Join our daily and weekly newsletters for the latest updates and exclusive content on industry-leading AI coverage. Learn More
As AI-generated content continues to gain traction, startups building the technology for it are raising the bar on their products. Just a couple of weeks ago, RunwayML opened access to its new, more realistic model for video generation. Now, London-based Haiper, the AI video startup founded by former Google Deepmind researchers Yishu Miao and Ziyu Wang, is launching a new visual foundation model: Haiper 1.5.
Available on the company’s web and mobile platform, Haiper 1.5 is an incremental update and allows users to generate 8-second-long clips from text, image and video prompts — twice as long as Haiper’s initial model.
The company also announced a new upscaler capability that enables users to enhance the quality of their content as well as plans to venture into image generation.
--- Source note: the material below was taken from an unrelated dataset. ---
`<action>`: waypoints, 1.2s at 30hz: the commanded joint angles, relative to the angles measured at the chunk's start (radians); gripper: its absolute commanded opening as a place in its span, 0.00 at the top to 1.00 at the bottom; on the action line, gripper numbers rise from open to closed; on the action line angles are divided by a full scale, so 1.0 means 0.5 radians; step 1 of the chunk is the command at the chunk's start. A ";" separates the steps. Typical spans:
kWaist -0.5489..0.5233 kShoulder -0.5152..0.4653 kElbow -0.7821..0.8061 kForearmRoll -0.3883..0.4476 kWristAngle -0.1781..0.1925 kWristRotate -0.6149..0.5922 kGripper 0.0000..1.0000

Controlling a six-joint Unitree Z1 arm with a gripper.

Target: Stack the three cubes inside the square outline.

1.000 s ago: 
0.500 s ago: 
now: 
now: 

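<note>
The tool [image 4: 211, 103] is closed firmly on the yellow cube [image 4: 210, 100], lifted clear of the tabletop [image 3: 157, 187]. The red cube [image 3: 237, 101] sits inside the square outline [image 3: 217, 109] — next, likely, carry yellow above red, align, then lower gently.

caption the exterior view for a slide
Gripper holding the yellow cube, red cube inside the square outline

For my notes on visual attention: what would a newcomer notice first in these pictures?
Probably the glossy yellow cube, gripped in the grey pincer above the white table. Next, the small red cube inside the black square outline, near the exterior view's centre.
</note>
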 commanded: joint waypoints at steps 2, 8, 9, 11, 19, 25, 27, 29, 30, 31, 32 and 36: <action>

The move comes just four months after Haiper emerged from stealth. The company is still at a nascent stage and not as heavily funded as other AI startups but claims to have onboarded over 1.5 million users on its platform — which signals its strong positioning. It is now looking to grow this user base with an expanded suite of AI products and take on Runway and others in the category.
“The race in video generative AI is not just necessarily in the power of the models but also in what these models are scaled to recreate. Our distributed data processing and scaled model training will allow us to continue to train and iterate our powerful foundation model with this aim in mind. As this update highlights, we’re making continued advancements as we build a model that doesn’t just produce more and more beautiful videos and longer and longer ones, but also can replicate imagery we can all truly recognize as the world around us,” Miao, who is also the CEO of the company, told VentureBeat.
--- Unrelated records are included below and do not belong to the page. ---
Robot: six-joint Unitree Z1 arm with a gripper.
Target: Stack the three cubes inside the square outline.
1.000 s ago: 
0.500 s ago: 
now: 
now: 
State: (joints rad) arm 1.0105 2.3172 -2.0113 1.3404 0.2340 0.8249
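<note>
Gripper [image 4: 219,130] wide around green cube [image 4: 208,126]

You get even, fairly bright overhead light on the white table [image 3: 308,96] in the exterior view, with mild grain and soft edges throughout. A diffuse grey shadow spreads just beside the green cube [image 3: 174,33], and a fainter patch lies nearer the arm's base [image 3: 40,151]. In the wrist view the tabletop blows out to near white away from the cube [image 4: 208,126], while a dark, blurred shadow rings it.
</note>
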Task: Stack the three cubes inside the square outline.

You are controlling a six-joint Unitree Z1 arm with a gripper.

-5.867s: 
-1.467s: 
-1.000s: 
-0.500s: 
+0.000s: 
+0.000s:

What does Haiper AI video platform bring to the table?
Launched in March, Haiper has followed the likes of Runway and Pika to provide users with a comprehensive platform for video generation, powered by a perceptual foundation model trained in-house. At the core, it’s pretty straightforward to use: the user just has to enter a text prompt describing anything they could imagine and the model produces the content based on it, complete with prompts to adjust elements such as characters, objects, backgrounds and artistic styles.
Initially, Haiper processed text prompts or animated existing images into 2-4 second-long clips. The capability did the job, but the length of the content was not enough to target broader use cases — a common concern the company heard from creators. Now, with the launch of the latest model, it is solving this problem by doubling up the length of the generations to eight seconds.
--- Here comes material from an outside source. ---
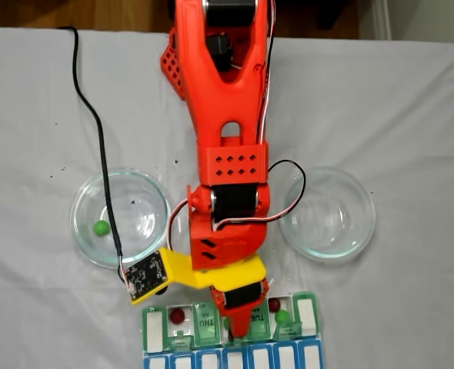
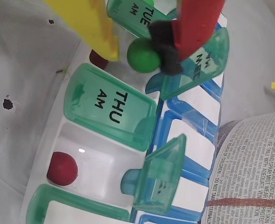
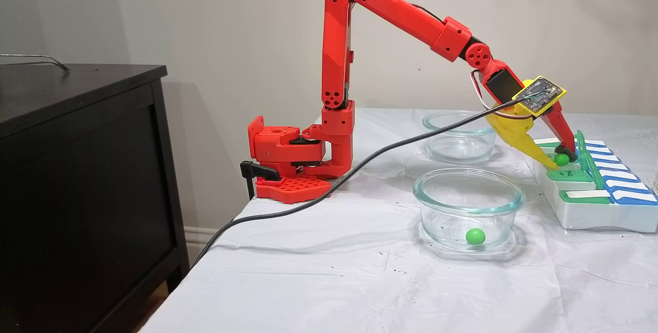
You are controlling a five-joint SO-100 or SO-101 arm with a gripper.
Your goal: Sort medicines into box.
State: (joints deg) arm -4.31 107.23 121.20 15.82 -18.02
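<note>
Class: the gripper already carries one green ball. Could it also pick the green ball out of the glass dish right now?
Probably not: the gripper is shut on a small green ball over the pill organizer. The other green ball lies uncovered in the open-topped glass dish.

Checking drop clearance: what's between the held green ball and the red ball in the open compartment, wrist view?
The closed THU lid lies between green ball and red ball, in the wrist view.

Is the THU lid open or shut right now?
Shut. In the wrist view the THU lid lies flat over its compartment, while neighbouring lids stand up.
</note>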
Haiper’s 8-sec generated video
It can even extend user’s prior 2 and 4-second generations to 8 seconds in a way similar to what we have seen on other AI video tools such as Luma’s new Dream Machine model.
“Since launching less than four months ago, the response to our video generation models has been inspiring. Our goal of continually pushing the boundaries of this technology has led to our latest eight-second model, doubling the length of video generation on the platform,” Miao said in a statement.
But, that’s not all.
Originally, Haiper produced high-definition videos of just two seconds while longer clips came out in standard definition. The latest update changes that by giving users the ability to generate a clip of any length with SD or HD quality.
There’s also an integrated upscaler that enables users to enhance all of their video generations to 1080p in a single click, without disturbing existing workflows. The tool will even work with images and videos users already have. They’ll just have to upload them to the upscaler to improve the quality.
In addition to the upscaler, Haiper is also adding a new image model to its platform. This will enable users to generate images from text prompts and then animate them through the text-to-video offering for perfect video results. Haiper says the integration of image generation in the video generation pipeline will allow users to test out, review and rework their content before moving towards the animation stage.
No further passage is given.